Common String Methods

Let's explore some of the most commonly used string methods in pandas:

Case Conversion

python
import pandas as pd

text_data = pd.Series(['PYTHON', 'pandas', 'Data Science', 'mAcHiNe LeArNiNg'])

print("Original data:")
print(text_data)
print("\nLowercase:")
print(text_data.str.lower())
print("\nUppercase:")
print(text_data.str.upper())
print("\nTitle case:")
print(text_data.str.title())
print("\nSwapcase:")
print(text_data.str.swapcase())

Output:

Original data:
0 PYTHON
1 pandas
2 Data Science
3 mAcHiNe LeArNiNg
dtype: object

Lowercase:
0 python
1 pandas
2 data science
3 machine learning
dtype: object

Uppercase:
0 PYTHON
1 PANDAS
2 DATA SCIENCE
3 MACHINE LEARNING
dtype: object

Title case:
0 Python
1 Pandas
2 Data Science
3 Machine Learning
dtype: object

Swapcase:
0 python
1 PANDAS
2 dATA sCIENCE
3 MaChInE lEaRnInG
dtype: object

String Length and Padding

python
import pandas as pd

codes = pd.Series(['ABC123', 'DEF', 'GHI456789', 'JK'])

print("Original codes:")
print(codes)
print("\nString lengths:")
print(codes.str.len())
print("\nPadded with zeros (width 8):")
print(codes.str.pad(width=8, side='left', fillchar='0'))

Output:

Original codes:
0 ABC123
1 DEF
2 GHI456789
3 JK
dtype: object

String lengths:
0 6
1 3
2 9
3 2
dtype: int64

Padded with zeros (width 8):
0 00ABC123
1 00000DEF
2 GHI456789
3 000000JK
dtype: object

String Manipulation

python
import pandas as pd

phrases = pd.Series([
" Hello, World! ",
"Python_Programming",
"data-science-is-fun",
"machine learning"
])

print("Original phrases:")
print(phrases)
print("\nStripped whitespace:")
print(phrases.str.strip())
print("\nReplace underscores with spaces:")
print(phrases.str.replace('_', ' '))
print("\nSplit by delimiter:")
print(phrases.str.split('-').tolist())

Output:

Original phrases:
0 Hello, World!
1 Python_Programming
2 data-science-is-fun
3 machine learning
dtype: object

Stripped whitespace:
0 Hello, World!
1 Python_Programming
2 data-science-is-fun
3 machine learning
dtype: object

Replace underscores with spaces:
0 Hello, World!
1 Python Programming
2 data-science-is-fun
3 machine learning
dtype: object

Split by delimiter:
[[' Hello, World! '], ['Python_Programming'], ['data', 'science', 'is', 'fun'], ['machine learning']]
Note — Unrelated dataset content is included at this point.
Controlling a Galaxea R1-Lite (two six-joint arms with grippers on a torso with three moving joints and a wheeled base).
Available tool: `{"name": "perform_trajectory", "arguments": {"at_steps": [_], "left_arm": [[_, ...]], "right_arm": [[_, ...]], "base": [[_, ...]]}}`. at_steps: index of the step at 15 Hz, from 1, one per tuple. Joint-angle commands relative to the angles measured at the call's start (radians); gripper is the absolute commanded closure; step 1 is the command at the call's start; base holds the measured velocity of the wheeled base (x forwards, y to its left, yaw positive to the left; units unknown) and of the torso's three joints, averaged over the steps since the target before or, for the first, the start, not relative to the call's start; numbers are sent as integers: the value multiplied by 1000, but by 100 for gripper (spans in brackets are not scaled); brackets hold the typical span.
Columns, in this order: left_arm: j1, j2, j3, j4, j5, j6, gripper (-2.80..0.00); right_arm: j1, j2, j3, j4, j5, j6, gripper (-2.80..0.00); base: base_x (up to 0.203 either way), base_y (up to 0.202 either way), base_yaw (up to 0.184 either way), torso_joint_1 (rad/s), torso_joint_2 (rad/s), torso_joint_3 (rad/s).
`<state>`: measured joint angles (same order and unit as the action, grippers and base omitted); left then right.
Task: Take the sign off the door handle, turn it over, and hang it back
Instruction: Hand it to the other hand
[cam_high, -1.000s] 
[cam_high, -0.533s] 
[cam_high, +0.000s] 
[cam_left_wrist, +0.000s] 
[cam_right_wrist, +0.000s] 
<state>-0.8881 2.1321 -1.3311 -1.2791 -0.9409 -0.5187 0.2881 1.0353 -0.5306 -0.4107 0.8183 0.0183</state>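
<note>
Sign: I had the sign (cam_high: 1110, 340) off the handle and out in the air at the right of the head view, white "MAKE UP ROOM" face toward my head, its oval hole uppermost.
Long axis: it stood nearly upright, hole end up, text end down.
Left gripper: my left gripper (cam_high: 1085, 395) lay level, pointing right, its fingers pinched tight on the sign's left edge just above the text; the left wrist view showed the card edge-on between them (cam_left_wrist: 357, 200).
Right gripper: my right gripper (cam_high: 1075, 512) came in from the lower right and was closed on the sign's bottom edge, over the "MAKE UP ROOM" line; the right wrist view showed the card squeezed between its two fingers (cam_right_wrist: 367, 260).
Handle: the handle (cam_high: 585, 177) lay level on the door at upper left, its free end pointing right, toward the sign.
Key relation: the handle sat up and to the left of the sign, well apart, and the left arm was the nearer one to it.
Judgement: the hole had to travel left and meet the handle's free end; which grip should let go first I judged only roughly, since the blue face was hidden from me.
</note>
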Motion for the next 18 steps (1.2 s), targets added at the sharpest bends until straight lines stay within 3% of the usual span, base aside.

Pattern Matching and Extraction

One of the most powerful features of pandas string methods is the ability to match and extract patterns using regular expressions.

Checking if strings contain a pattern

python
import pandas as pd

emails = pd.Series([
'[email protected]',
'[email protected]',
'not-an-email',
'[email protected]'
])

print("Contains '@':")
print(emails.str.contains('@'))
print("\nMatches email pattern:")
print(emails.str.match(r'^[a-zA-Z0-9._%+-]+@[a-zA-Z0-9.-]+\.[a-zA-Z]{2,}$'))

Output:

Contains '@':
0 True
1 True
2 False
3 True
dtype: bool

Matches email pattern:
0 True
1 True
2 False
3 True
dtype: bool

Extracting patterns

python
import pandas as pd

text = pd.Series([
"Product: ABC123 - Price: $19.99",
"Product: XYZ789 - Price: $549.50",
"Product: DEF456 - Price: $99.99",
"No product code or price"
])

# Extract product codes
product_codes = text.str.extract(r'Product: ([A-Z0-9]+)')
print("Extracted product codes:")
print(product_codes)

# Extract prices
prices = text.str.extract(r'Price: \$([0-9.]+)')
print("\nExtracted prices:")
print(prices)

# Convert to numeric
prices_numeric = prices[0].astype(float)
print("\nPrices as numeric values:")
print(prices_numeric)

Output:

Extracted product codes:
0
0 ABC123
1 XYZ789
2 DEF456
3 NaN

Extracted prices:
0
0 19.99
1 549.50
2 99.99
3 NaN

Prices as numeric values:
0 19.99
1 549.50
2 99.99
3 NaN
Name: 0, dtype: float64

Real-world Applications

Let's explore some practical examples of using string methods to solve common data cleaning tasks:

Example 1: Cleaning Product Names and Standardizing Formats

python
import pandas as pd

# Sample product data with inconsistent formatting
products = pd.DataFrame({
'product_id': [1, 2, 3, 4, 5],
'product_name': [
' LAPTOP - HP 15.6" (silver) ',
'smartphone-samsung galaxy s21',
'WIRELESS_HEADPHONES Sony',
'tablet - APPLE ipad PRO 12.9"',
' keyboard logitech k380 '
]
})

print("Original product names:")
print(products['product_name'])

# Clean and standardize product names
products['clean_name'] = (products['product_name']
.str.strip() # Remove leading/trailing spaces
.str.replace('_', ' ') # Replace underscores with spaces
.str.replace('-', ' - ') # Standardize hyphens
.str.title()) # Convert to title case

print("\nCleaned product names:")
print(products['clean_name'])

# Extract brand names (assuming they come before the model)
products['brand'] = products['clean_name'].str.extract(r'(HP|Samsung|Sony|Apple|Logitech)', flags=re.IGNORECASE)[0].str.title()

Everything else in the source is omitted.